This would be much easier if I could make it black or white. I could love whom I love and hate the rest. But the ones I hate are lovable and the lovable ones have an ugly, cold side waiting to be turned my way. I trust none.
I could love whom I love and hate the rest. But ones I hate are lovable and lovable ones have indifference waiting to be turned my way. So, I trust none.
I see damaged souls twisted this way and that by fear and absolute certainty. Monstrous egos and admirable humility are crammed into them, choc a bloc.
If I cannot sort them easily, how can they, trapped within themselves, find the tie that binds to work the knot toward freedom?
I am saddened while gladdened. I'm beguiled and off put.
I recall camaraderie, handshakes, back patting and smug assuredness. But I cringe at the duplicity and inclination to bully and dismiss with equal ease.
Then the clouds part and the light pours in. Those twisted souls once were human and are human no more. Automatons they are. Doll's eyes hide unthinking obedience in the task they work for their masters.

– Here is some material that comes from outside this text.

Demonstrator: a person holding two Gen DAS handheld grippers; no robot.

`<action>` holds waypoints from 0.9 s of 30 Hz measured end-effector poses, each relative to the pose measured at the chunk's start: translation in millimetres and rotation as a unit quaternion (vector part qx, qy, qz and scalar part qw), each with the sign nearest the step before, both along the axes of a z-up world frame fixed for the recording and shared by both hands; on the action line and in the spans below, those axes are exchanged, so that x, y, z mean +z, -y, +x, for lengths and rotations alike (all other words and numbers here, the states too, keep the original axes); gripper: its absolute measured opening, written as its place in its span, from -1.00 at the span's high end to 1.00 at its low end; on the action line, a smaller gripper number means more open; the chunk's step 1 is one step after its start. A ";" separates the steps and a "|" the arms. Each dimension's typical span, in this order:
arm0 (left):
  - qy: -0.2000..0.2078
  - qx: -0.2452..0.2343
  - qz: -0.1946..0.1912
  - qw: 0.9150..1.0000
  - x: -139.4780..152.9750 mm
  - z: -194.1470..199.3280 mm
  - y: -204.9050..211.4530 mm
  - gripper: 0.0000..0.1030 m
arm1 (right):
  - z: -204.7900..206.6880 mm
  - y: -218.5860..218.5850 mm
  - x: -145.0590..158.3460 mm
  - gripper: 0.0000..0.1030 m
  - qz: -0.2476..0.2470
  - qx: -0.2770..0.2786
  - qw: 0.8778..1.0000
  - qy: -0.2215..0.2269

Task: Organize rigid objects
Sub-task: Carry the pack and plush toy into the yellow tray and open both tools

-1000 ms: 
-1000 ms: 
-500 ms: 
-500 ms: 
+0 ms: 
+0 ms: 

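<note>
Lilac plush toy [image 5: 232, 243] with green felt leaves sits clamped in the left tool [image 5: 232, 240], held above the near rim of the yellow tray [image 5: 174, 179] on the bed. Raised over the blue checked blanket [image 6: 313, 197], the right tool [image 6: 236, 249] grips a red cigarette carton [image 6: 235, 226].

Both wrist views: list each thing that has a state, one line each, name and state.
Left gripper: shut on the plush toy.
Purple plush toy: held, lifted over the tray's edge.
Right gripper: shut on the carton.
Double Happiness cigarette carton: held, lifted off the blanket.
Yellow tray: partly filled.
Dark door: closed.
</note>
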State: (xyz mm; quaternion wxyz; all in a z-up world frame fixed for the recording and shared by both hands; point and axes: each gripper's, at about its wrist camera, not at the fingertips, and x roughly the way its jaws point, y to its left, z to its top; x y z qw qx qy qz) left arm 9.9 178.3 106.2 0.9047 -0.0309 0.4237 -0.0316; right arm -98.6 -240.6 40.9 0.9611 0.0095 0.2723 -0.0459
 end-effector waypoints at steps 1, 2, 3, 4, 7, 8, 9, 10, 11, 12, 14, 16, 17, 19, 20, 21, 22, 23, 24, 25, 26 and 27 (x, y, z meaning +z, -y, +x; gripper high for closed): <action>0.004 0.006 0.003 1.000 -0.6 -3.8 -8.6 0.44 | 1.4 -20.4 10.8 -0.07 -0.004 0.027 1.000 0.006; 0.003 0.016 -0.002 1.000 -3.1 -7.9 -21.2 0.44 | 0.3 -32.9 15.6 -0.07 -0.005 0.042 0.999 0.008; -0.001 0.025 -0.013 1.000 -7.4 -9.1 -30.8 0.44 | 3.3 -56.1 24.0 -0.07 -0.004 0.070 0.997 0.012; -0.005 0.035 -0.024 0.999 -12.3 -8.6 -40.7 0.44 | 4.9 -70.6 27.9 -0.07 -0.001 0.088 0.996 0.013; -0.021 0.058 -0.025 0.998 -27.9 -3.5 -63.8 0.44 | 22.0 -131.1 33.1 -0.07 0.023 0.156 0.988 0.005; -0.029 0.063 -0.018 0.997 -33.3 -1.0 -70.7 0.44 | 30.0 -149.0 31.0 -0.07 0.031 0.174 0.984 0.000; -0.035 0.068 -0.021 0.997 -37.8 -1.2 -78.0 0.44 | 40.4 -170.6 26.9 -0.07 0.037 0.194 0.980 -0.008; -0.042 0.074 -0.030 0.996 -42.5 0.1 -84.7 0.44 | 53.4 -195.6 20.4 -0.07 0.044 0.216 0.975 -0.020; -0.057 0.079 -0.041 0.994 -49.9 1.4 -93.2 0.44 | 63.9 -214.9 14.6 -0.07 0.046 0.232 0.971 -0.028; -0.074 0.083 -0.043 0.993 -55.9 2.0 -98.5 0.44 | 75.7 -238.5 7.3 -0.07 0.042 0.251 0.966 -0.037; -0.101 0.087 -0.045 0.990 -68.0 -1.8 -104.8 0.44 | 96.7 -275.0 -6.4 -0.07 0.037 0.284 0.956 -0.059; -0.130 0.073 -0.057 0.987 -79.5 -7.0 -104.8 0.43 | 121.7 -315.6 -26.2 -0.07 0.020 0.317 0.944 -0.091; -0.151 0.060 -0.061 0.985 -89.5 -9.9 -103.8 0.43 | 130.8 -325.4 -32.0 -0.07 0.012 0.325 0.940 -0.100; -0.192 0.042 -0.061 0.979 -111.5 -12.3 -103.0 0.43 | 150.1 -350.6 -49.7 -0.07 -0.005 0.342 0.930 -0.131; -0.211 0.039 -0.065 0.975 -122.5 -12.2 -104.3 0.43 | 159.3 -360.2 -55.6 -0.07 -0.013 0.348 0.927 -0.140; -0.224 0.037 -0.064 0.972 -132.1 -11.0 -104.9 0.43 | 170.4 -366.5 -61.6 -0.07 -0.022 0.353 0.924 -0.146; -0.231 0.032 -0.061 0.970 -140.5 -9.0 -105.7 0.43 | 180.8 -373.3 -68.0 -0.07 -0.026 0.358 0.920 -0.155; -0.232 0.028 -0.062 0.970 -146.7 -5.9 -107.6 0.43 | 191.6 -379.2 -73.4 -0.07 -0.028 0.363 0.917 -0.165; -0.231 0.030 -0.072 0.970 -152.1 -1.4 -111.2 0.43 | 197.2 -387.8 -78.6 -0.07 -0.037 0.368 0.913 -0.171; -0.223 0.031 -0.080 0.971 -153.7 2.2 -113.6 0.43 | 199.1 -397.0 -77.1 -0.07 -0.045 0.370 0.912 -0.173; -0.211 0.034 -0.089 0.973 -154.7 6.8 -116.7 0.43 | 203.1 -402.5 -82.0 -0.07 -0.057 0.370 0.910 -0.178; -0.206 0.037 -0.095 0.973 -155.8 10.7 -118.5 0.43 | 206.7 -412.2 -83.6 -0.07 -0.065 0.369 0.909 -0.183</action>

These people frighten me; half-smiles half-crooked like a picture wire on a nail hung wonky. They'd be as likely to die for me as to see me dead; programmed as they are.
These are Pod people and there are infestations in their gathering. There is plotting and insidious chicanery afoot. Should I run to escape them or are there more in the direction I end up?
These last few days have been an endless spool of nightmares unthreading like a movie reel; a double-feature of death and horror on display. I was one of them. They had me once inside their cold machine. They've tasted my blood. My bitterness never goes away.
I turned that blind corner and the dark flytrap opened. Sweet nectar glistened in my eyes. For an urgent moment, I could smell the scent as I approached.
The tingle in my spine and the twitching of my thumbs brought the old familiar feeling back to mind. This is not my world and I'll never risk it all again on the spin of their illusory roulette. A game for fools; those who win only win regret.